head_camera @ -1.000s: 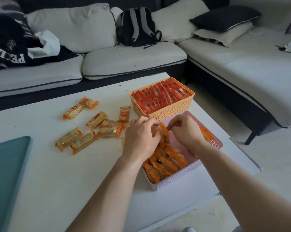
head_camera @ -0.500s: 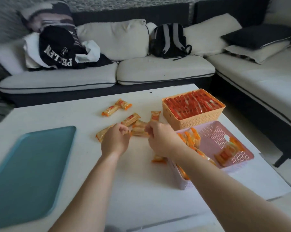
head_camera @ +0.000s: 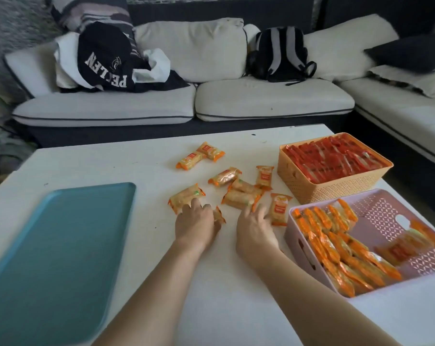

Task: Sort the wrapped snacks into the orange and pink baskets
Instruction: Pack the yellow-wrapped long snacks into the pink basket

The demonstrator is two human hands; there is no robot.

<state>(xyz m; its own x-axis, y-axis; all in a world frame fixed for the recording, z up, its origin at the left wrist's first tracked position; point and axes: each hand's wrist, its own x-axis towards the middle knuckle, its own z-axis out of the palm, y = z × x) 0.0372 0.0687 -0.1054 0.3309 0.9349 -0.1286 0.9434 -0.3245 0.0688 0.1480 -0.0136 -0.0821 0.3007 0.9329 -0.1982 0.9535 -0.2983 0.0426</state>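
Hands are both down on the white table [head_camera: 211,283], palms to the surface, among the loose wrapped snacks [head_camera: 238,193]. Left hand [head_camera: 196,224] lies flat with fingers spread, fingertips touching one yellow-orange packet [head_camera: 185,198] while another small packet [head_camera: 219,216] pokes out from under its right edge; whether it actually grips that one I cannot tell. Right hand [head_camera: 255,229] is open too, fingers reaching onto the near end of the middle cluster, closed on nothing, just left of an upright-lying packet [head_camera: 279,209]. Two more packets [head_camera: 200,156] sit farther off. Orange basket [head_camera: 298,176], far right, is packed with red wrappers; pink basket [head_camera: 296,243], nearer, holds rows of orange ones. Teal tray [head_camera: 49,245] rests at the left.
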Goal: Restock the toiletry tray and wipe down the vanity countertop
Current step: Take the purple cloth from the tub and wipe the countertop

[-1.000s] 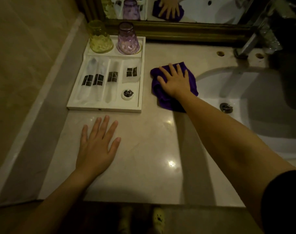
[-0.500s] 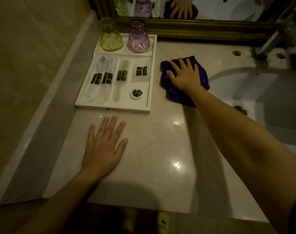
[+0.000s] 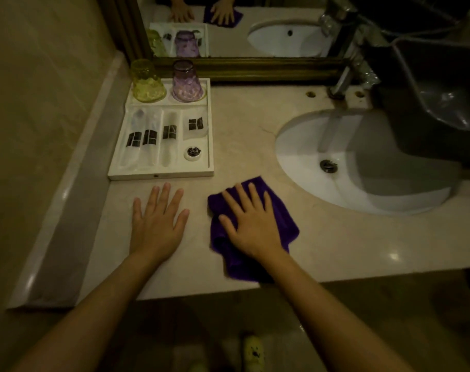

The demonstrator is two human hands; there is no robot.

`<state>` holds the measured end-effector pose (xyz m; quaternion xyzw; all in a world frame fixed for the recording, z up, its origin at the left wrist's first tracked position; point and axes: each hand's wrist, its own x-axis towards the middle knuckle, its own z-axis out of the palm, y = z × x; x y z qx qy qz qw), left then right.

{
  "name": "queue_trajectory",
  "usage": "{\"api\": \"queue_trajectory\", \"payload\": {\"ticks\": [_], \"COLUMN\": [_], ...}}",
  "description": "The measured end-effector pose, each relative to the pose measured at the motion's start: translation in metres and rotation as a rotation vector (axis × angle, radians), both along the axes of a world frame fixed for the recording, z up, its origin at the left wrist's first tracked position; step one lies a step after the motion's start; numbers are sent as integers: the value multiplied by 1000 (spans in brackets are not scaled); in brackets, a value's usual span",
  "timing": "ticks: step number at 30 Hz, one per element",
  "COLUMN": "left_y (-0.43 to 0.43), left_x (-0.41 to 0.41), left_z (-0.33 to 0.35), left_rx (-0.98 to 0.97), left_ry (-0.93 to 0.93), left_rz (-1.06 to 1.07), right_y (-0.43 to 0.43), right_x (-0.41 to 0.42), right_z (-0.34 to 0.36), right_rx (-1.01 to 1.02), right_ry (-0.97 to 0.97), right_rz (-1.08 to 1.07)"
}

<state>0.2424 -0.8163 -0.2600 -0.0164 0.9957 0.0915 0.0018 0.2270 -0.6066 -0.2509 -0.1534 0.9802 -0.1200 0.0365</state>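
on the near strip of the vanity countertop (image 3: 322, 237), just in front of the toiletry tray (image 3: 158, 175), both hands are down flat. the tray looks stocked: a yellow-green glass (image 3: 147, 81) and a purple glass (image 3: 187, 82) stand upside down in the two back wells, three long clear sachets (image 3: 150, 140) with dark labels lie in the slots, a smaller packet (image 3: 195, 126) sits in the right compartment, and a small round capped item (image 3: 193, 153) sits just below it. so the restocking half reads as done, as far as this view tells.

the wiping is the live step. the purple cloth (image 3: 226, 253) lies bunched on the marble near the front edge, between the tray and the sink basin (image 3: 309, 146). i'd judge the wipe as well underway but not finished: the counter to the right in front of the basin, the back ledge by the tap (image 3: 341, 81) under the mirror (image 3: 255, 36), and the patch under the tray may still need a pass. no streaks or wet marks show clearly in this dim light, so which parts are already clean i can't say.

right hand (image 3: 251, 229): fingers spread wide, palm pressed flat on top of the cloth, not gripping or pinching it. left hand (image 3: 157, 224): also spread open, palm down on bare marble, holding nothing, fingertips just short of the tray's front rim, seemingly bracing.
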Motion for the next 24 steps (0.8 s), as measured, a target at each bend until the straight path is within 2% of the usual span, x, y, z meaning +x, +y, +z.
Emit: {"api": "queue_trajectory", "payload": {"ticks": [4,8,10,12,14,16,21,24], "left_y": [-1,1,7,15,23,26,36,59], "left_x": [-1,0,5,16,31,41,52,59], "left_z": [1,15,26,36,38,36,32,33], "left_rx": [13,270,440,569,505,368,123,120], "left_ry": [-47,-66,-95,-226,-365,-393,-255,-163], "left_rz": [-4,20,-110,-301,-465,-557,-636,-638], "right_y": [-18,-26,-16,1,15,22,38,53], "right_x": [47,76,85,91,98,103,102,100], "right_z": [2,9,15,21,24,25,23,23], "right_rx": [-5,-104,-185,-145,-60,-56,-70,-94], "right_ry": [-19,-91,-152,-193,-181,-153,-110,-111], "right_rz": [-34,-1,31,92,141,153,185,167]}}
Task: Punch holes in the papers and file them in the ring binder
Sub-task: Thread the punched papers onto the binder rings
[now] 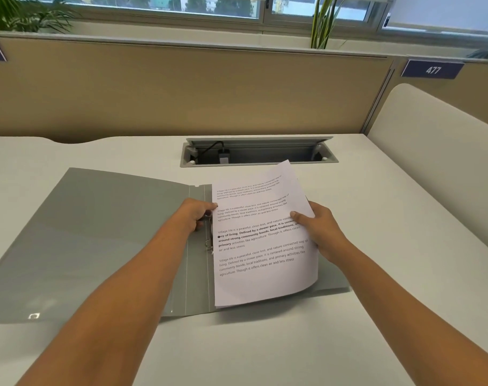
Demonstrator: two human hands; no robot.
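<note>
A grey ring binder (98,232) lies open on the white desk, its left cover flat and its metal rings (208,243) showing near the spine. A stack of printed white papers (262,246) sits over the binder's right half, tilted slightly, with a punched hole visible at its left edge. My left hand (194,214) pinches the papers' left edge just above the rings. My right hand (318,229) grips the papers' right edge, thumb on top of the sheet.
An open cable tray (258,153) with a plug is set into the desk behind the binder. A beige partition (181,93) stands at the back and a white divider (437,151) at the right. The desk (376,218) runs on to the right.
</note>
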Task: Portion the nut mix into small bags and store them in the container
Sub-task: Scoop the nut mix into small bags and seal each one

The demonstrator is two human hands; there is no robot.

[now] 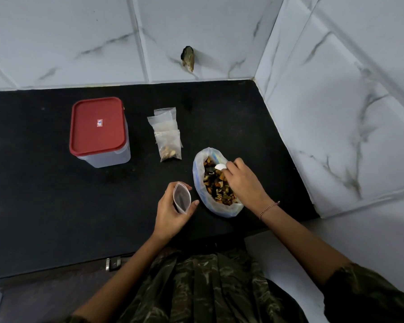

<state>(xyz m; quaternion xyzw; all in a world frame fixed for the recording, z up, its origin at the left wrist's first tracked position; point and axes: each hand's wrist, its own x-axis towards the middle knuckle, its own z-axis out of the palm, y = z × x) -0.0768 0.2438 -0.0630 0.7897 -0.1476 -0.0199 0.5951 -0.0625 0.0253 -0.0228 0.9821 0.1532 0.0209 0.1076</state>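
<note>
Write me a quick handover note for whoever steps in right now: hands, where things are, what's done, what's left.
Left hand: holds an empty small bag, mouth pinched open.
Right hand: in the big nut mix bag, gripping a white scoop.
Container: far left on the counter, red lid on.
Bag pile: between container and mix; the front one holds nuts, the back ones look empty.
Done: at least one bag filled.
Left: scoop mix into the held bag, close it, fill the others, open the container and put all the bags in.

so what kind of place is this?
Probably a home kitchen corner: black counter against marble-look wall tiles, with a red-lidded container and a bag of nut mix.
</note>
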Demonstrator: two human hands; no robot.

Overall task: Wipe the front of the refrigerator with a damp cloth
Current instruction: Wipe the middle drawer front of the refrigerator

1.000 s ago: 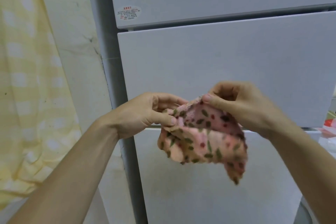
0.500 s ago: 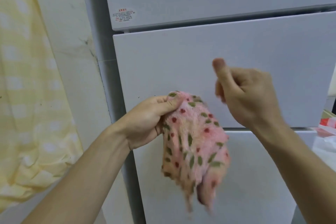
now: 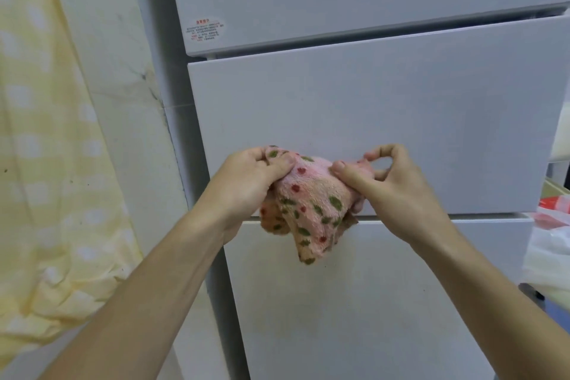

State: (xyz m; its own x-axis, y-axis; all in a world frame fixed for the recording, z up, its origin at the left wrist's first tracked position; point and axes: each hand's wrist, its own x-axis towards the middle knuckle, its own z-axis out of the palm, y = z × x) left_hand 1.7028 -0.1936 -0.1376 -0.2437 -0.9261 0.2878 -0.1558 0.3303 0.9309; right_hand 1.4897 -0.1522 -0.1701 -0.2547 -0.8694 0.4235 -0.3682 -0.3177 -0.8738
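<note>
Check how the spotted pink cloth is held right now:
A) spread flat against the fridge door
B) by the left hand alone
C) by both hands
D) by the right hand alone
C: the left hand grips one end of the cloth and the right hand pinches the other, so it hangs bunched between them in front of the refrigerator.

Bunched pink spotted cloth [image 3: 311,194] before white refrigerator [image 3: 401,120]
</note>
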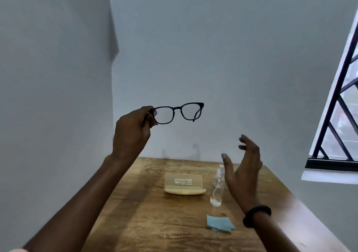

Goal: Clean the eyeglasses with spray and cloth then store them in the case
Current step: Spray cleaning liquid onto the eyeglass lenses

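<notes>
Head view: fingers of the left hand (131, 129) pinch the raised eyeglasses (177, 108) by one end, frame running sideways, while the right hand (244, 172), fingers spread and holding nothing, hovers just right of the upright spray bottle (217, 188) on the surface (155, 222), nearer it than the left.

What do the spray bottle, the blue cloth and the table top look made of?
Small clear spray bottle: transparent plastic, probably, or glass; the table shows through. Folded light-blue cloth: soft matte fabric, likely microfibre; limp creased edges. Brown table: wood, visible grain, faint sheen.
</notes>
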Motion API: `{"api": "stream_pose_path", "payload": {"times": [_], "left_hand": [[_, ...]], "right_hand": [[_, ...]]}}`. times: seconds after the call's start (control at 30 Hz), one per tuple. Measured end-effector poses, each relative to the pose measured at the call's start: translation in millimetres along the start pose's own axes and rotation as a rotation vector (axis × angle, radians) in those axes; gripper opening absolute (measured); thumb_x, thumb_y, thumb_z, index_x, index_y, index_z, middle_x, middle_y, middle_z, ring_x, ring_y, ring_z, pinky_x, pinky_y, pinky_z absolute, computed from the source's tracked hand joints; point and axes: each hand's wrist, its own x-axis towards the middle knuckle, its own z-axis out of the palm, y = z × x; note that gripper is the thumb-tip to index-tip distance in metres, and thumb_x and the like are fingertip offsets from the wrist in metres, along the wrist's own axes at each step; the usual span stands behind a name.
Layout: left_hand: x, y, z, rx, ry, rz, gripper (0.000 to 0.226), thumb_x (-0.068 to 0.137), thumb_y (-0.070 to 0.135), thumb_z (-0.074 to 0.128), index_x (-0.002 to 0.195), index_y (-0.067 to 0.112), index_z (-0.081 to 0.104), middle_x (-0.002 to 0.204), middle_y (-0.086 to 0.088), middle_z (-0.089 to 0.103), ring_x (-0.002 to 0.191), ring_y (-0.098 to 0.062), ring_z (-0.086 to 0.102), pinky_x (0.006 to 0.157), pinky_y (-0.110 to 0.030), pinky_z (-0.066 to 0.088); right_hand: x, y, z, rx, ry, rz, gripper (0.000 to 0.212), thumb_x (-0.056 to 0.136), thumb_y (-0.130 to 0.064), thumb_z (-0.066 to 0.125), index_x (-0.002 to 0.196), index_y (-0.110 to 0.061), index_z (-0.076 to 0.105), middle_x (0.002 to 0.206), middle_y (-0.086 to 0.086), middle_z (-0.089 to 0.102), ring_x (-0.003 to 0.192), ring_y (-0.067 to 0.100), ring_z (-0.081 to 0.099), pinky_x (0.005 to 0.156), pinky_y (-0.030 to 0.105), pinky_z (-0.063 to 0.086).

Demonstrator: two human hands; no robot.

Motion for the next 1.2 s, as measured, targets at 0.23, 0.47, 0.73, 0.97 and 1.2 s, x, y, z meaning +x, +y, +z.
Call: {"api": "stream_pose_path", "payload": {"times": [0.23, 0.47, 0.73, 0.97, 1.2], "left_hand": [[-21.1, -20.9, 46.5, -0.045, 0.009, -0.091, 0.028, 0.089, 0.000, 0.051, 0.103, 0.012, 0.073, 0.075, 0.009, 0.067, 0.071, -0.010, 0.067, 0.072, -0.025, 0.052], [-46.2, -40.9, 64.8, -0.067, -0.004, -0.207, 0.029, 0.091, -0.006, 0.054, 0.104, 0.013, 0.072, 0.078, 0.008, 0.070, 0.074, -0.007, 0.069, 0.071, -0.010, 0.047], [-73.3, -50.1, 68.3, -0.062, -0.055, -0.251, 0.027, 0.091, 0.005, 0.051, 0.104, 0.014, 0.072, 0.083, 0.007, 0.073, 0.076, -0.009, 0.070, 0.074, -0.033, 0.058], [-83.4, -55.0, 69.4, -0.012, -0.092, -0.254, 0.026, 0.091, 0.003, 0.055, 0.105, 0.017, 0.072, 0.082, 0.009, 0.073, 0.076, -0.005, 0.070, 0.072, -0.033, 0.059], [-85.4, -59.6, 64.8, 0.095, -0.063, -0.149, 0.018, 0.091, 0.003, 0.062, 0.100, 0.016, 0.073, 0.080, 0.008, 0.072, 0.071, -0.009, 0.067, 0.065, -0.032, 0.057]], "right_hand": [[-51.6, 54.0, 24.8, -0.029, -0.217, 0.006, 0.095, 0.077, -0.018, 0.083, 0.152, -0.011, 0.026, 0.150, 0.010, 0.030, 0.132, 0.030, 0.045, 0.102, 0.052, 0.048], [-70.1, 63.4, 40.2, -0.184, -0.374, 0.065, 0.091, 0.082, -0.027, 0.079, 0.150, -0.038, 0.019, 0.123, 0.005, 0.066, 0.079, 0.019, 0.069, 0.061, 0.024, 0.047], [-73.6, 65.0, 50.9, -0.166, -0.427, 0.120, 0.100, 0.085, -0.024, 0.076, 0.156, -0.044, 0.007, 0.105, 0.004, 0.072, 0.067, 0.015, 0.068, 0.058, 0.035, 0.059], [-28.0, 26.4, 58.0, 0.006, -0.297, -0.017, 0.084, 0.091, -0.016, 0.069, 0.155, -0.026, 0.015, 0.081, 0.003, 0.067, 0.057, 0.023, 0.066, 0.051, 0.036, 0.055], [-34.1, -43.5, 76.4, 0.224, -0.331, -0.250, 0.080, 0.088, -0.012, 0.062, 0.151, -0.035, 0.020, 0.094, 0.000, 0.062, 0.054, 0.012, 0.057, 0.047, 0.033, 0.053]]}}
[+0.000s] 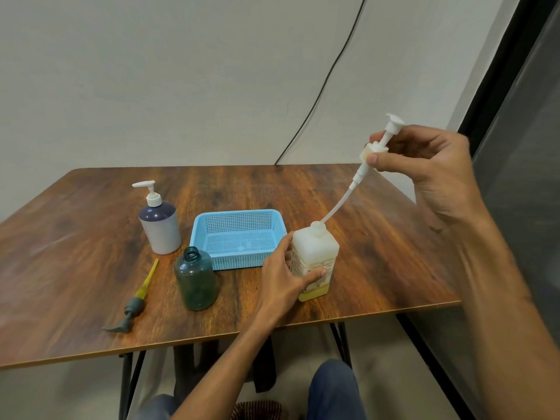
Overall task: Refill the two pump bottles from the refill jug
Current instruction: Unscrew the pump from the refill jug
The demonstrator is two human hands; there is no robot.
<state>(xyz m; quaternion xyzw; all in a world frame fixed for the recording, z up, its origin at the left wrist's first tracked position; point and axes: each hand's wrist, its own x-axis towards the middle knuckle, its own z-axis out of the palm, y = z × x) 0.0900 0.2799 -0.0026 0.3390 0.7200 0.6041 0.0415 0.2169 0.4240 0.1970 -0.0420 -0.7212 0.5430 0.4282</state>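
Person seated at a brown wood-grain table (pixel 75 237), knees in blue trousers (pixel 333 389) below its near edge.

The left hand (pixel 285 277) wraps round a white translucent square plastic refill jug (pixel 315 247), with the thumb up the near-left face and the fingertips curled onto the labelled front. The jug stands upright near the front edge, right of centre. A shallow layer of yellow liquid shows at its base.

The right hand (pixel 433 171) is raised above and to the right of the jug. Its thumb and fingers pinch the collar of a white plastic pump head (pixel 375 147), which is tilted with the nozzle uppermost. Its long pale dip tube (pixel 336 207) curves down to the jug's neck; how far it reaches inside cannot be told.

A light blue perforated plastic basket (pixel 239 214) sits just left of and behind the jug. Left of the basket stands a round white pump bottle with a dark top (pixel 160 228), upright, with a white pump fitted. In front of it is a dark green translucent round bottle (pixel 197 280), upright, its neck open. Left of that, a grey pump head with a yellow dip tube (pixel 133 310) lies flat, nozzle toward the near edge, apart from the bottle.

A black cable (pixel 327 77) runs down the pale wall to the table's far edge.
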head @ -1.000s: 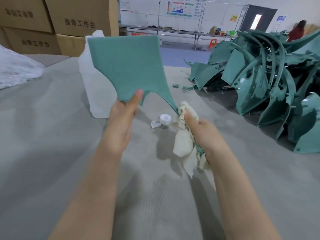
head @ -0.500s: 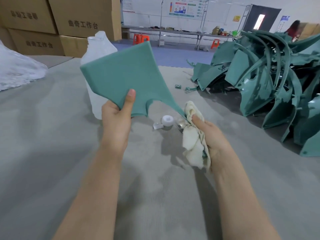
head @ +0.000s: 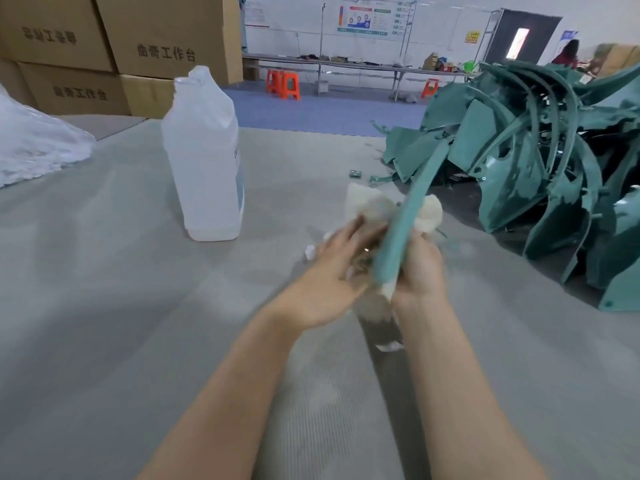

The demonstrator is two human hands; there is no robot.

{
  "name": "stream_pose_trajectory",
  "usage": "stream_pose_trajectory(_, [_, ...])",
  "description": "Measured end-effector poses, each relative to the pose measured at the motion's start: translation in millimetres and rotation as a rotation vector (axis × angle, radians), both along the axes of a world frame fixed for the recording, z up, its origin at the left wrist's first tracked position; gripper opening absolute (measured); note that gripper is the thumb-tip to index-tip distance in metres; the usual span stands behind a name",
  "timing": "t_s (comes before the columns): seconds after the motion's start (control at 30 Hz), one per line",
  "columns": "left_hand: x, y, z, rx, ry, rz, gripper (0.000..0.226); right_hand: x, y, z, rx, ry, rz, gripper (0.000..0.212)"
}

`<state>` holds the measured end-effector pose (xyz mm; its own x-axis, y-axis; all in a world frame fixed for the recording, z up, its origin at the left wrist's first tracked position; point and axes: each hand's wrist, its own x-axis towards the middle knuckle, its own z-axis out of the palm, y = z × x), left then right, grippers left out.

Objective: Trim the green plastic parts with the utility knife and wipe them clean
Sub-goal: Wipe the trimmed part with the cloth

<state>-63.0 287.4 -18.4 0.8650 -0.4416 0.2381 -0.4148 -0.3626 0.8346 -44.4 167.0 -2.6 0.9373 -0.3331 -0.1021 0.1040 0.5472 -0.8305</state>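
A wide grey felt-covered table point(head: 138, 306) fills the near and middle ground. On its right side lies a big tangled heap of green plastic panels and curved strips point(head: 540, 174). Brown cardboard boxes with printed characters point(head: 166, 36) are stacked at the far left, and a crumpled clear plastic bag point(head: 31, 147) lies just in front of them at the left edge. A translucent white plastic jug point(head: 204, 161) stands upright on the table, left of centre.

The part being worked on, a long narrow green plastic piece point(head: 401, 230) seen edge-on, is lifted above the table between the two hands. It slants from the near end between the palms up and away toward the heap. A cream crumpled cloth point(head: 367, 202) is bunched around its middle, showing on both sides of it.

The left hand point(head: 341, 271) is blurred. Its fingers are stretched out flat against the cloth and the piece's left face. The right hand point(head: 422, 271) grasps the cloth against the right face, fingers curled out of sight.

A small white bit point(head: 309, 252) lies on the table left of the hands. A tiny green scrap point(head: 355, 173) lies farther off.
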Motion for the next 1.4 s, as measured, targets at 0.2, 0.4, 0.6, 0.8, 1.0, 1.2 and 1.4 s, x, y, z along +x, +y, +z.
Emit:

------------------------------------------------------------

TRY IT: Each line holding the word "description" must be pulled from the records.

TASK RESULT:
  "description": "The measured end-effector pose, each relative to the pose measured at the motion's start: translation in metres and rotation as a rotation vector (axis × angle, radians), both along the axes of a world frame fixed for the recording, z up, its origin at the left wrist's first tracked position; step one lies a step after the motion's start; numbers are sent as integers: the value multiplied by 1000 (spans in brackets are not scaled); in brackets, a value's usual span",
  "description": "Measured end-effector poses, each relative to the pose measured at the motion's start: translation in millimetres and rotation as a rotation vector (axis × angle, radians), both along the axes of a world frame fixed for the recording, z up, its origin at the left wrist's first tracked position; gripper opening absolute (measured); note that gripper is the thumb-tip to index-tip distance in metres; the usual span stands behind a name",

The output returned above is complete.